### What is being asked
If a line in the entries contains the word "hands", list it.

Saved entries:
----

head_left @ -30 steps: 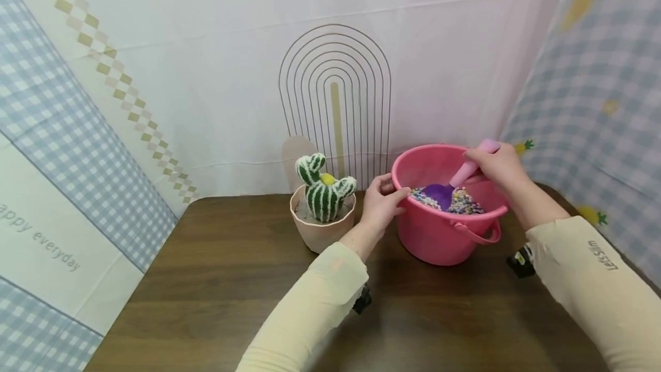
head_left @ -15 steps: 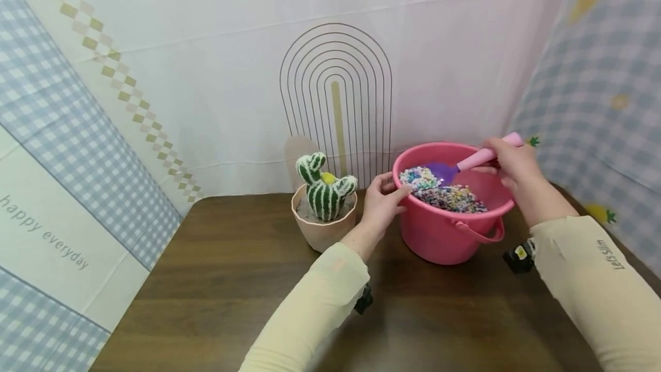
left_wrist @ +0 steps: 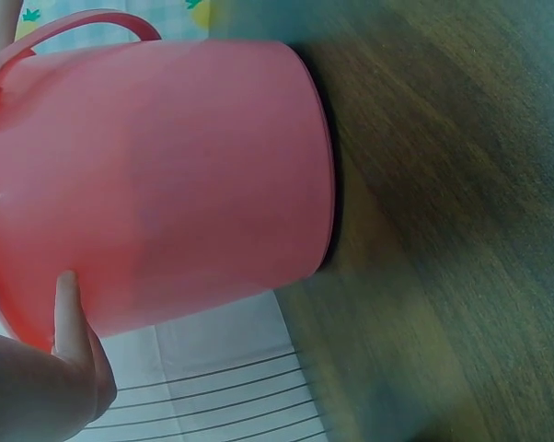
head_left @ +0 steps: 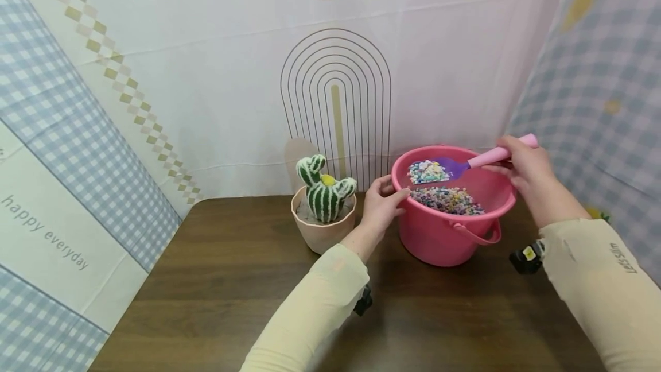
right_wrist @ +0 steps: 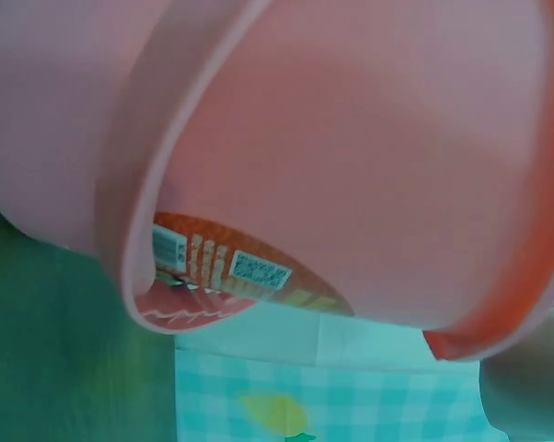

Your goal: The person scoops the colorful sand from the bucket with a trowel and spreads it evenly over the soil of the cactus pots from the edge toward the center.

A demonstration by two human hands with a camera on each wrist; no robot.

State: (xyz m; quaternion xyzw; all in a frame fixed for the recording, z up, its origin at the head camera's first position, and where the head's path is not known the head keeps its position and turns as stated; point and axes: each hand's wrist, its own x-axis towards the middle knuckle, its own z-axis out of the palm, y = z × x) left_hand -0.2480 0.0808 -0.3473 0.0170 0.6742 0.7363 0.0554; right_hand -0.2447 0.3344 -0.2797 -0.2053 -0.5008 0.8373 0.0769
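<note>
The pink bucket point(head_left: 439, 243) stands upright on the table, with small multicoloured beads point(head_left: 451, 200) inside. At its left rim my left hand point(head_left: 379, 204) holds on, thumb at the rim's top and fingers against the outer wall. That hand point(left_wrist: 38, 382) shows at the lower left of the left wrist view beside the bucket wall point(left_wrist: 194, 166). My right hand point(head_left: 529, 165) grips the pink handle of a toy shovel point(head_left: 490, 157) over the bucket's right side. The shovel's purple blade lies above the beads in the bucket, loaded with pale beads point(head_left: 428, 171).
Left of the bucket stands a knitted cactus point(head_left: 325, 200) in a beige pot point(head_left: 322, 236), close to my left hand. The brown table point(head_left: 248, 297) meets a printed curtain point(head_left: 232, 102) at the back. A label point(right_wrist: 249, 267) marks the bucket's side.
The shovel has come up out of the beads with a load on its blade, and its handle has tilted flatter. My right hand has shifted right. My left hand stays at the rim.
</note>
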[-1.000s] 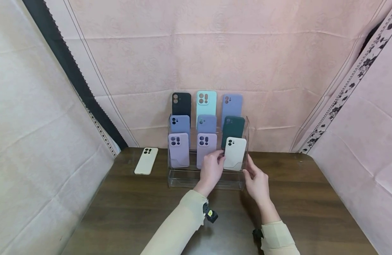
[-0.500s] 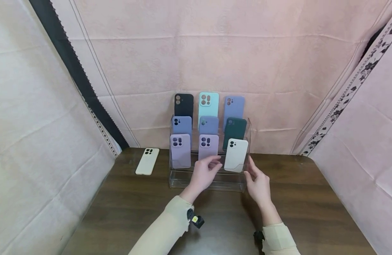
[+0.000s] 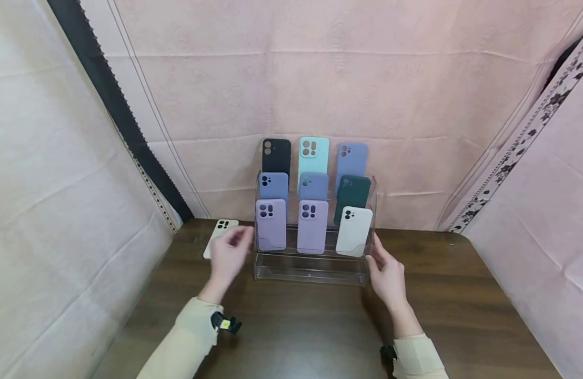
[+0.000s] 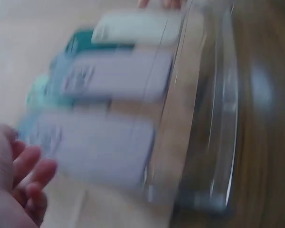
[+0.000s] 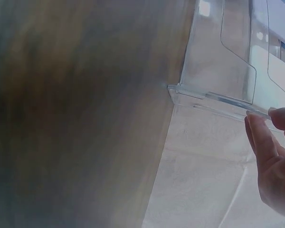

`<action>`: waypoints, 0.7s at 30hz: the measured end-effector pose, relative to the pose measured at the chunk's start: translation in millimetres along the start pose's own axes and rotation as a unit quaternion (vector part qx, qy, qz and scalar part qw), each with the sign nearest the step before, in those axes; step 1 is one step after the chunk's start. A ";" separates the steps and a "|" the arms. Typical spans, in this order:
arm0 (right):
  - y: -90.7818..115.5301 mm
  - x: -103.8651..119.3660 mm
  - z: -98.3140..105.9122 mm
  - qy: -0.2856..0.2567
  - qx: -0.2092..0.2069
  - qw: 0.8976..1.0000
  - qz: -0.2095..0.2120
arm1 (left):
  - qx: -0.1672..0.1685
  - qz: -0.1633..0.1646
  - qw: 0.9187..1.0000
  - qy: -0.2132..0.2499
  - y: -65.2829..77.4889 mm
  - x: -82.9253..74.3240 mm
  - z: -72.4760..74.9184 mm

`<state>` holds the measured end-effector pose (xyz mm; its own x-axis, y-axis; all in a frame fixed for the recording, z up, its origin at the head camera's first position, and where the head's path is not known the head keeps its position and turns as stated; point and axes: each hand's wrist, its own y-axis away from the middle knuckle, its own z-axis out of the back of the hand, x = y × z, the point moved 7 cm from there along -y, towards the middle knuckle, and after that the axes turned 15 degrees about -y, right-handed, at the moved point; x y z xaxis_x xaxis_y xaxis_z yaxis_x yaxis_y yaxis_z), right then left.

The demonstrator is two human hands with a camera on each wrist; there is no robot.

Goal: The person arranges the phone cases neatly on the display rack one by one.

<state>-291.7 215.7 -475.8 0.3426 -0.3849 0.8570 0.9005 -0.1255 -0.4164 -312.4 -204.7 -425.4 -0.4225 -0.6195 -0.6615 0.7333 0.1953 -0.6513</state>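
Observation:
A clear tiered display stand (image 3: 315, 275) holds upright phone cases in three rows. Its front row has a lilac case (image 3: 271, 225) at left, another lilac case (image 3: 312, 226) in the middle and a white case (image 3: 353, 231) at right. My left hand (image 3: 229, 255), fingers loosely bent and holding nothing, hovers left of the stand and partly covers an off-white phone case (image 3: 222, 226) lying on the table. In the blurred left wrist view, the left hand's fingers (image 4: 40, 171) show near a lilac case. My right hand (image 3: 388, 276) holds the stand's right side edge between thumb and fingers.
Behind the front row stand blue cases and a dark green case (image 3: 353, 190); a black case (image 3: 275, 155), a mint case (image 3: 314, 152) and a blue case (image 3: 352, 160) are at the back. Pink cloth (image 3: 320, 89) hangs behind the wooden table (image 3: 291, 326).
My left hand has moved away from the white case at front right, crossing the front of the stand to the off-white case at left. The right hand keeps its place at the stand's side.

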 end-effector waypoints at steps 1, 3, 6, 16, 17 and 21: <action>0.0 -0.2 0.1 0.000 0.001 1.000 -0.001 | -0.027 0.014 0.999 -0.014 -4.8 14.9 9.1; -0.1 -0.4 0.4 0.000 0.002 1.000 -0.001 | -0.051 0.052 0.996 -0.060 -12.4 48.1 20.2; -0.5 -1.2 0.7 0.002 0.003 1.000 -0.001 | -0.004 0.106 0.984 -0.142 -18.0 94.8 22.6; -1.4 -1.5 -0.7 0.002 0.010 1.000 0.000 | 0.151 0.165 0.947 -0.231 -6.3 169.8 4.9; -1.1 -1.5 -0.8 0.002 0.011 1.000 -0.003 | 0.158 0.167 0.943 -0.240 -5.6 171.6 4.3; -0.6 -1.4 0.2 0.001 0.013 1.000 -0.010 | 0.196 0.178 0.926 -0.271 -5.0 176.0 -1.2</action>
<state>-292.8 216.5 -476.7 0.3240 -0.3836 0.8648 0.9140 -0.1090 -0.3908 -391.1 -313.8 -539.0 0.1340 -0.8798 -0.4561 0.9564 0.2354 -0.1730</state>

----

### The completed task
A demonstration by two human hands with a camera on each wrist; no robot.
The demonstrator is two human hands with a camera on each wrist; there is no robot.

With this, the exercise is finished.